▶ AVAILABLE DATA:
********************

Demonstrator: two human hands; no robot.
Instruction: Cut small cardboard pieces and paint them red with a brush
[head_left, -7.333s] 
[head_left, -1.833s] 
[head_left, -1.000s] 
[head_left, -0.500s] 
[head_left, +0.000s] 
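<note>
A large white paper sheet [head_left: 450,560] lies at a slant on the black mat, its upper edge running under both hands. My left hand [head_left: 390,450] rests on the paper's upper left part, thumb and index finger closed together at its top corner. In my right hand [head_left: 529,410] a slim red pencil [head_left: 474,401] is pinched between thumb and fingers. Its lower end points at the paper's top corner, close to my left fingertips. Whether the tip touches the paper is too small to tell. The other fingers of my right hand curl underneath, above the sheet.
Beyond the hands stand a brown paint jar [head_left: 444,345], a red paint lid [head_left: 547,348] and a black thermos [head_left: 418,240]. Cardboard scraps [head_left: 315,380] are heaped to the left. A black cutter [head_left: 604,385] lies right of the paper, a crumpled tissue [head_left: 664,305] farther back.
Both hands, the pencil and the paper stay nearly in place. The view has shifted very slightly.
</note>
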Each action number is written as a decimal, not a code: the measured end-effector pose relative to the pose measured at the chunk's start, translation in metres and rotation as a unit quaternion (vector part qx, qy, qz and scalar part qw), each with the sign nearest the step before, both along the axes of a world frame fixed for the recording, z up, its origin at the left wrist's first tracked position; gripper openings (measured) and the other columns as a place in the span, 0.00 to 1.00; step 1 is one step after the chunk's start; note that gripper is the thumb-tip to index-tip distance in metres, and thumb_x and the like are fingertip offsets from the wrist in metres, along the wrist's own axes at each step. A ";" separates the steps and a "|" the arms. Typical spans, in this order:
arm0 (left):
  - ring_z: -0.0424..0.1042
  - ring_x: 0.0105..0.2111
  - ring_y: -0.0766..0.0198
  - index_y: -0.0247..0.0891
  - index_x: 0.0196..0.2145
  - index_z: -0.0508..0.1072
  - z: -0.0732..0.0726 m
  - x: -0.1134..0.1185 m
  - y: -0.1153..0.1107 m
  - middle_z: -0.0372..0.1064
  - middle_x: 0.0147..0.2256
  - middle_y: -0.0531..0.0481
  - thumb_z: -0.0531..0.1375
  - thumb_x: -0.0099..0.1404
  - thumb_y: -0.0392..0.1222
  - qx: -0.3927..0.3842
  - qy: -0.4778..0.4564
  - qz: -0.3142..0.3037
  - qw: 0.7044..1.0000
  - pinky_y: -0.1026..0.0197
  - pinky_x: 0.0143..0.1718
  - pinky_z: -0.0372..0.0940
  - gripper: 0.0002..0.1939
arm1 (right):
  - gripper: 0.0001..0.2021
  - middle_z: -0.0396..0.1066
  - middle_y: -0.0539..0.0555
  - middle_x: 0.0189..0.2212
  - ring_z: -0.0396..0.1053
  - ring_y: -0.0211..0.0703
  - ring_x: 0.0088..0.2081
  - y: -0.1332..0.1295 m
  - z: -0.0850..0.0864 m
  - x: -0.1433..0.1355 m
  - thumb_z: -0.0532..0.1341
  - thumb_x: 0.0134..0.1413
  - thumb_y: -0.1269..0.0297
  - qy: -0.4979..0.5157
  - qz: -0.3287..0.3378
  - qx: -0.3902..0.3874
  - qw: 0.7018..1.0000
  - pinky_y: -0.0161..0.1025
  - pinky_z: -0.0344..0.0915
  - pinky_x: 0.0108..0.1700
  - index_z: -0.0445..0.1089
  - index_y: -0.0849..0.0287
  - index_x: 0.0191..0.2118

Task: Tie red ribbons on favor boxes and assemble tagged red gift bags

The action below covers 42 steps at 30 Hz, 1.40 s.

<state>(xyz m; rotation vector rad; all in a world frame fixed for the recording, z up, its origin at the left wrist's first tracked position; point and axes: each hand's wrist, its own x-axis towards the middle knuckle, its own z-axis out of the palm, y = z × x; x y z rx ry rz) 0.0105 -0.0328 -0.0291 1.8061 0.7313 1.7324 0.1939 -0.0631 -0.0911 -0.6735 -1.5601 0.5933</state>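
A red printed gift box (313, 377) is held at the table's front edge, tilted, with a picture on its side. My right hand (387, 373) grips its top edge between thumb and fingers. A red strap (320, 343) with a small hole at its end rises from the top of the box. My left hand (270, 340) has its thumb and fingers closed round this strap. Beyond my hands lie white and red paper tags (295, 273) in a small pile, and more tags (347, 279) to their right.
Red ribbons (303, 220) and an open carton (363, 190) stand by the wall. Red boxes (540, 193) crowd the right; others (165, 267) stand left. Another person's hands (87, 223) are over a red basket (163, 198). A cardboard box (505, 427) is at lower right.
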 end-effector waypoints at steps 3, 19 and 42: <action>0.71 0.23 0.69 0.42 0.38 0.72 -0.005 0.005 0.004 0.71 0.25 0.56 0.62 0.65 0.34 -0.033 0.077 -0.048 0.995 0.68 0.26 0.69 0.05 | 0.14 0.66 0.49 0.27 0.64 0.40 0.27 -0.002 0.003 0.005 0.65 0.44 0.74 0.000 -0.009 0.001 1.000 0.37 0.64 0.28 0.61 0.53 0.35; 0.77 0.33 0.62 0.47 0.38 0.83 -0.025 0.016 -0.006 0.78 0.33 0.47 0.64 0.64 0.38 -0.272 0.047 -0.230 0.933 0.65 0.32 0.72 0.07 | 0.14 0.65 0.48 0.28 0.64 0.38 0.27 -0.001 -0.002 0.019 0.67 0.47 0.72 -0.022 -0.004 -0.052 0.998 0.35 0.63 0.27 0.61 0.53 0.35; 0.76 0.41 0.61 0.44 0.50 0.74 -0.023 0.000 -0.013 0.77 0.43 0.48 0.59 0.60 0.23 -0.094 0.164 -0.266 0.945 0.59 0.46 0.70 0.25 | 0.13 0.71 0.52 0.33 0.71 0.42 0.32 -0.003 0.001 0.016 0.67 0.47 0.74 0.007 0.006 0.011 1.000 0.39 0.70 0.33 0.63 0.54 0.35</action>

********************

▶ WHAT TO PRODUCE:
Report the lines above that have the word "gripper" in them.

▶ OUTPUT OF THE EXERCISE:
Each action number is written as a decimal, not a code: the measured end-effector pose relative to the pose measured at the chunk's start, translation in metres and rotation as a unit quaternion (vector part qx, qy, qz and scalar part qw), each with the sign nearest the step before, both along the axes of a world frame fixed for the recording, z up, its origin at the left wrist's first tracked position; gripper openings (measured) and the other columns as a place in the span, 0.00 to 1.00; step 1 is one step after the chunk's start; note that gripper is the thumb-tip to index-tip distance in metres, and thumb_x and the like are fingertip offsets from the wrist in metres, along the wrist's own axes at each step. A ";" separates the steps and a "|" the arms. Typical spans, in this order:
  - gripper: 0.0002..0.1939
  - gripper: 0.0001..0.2021

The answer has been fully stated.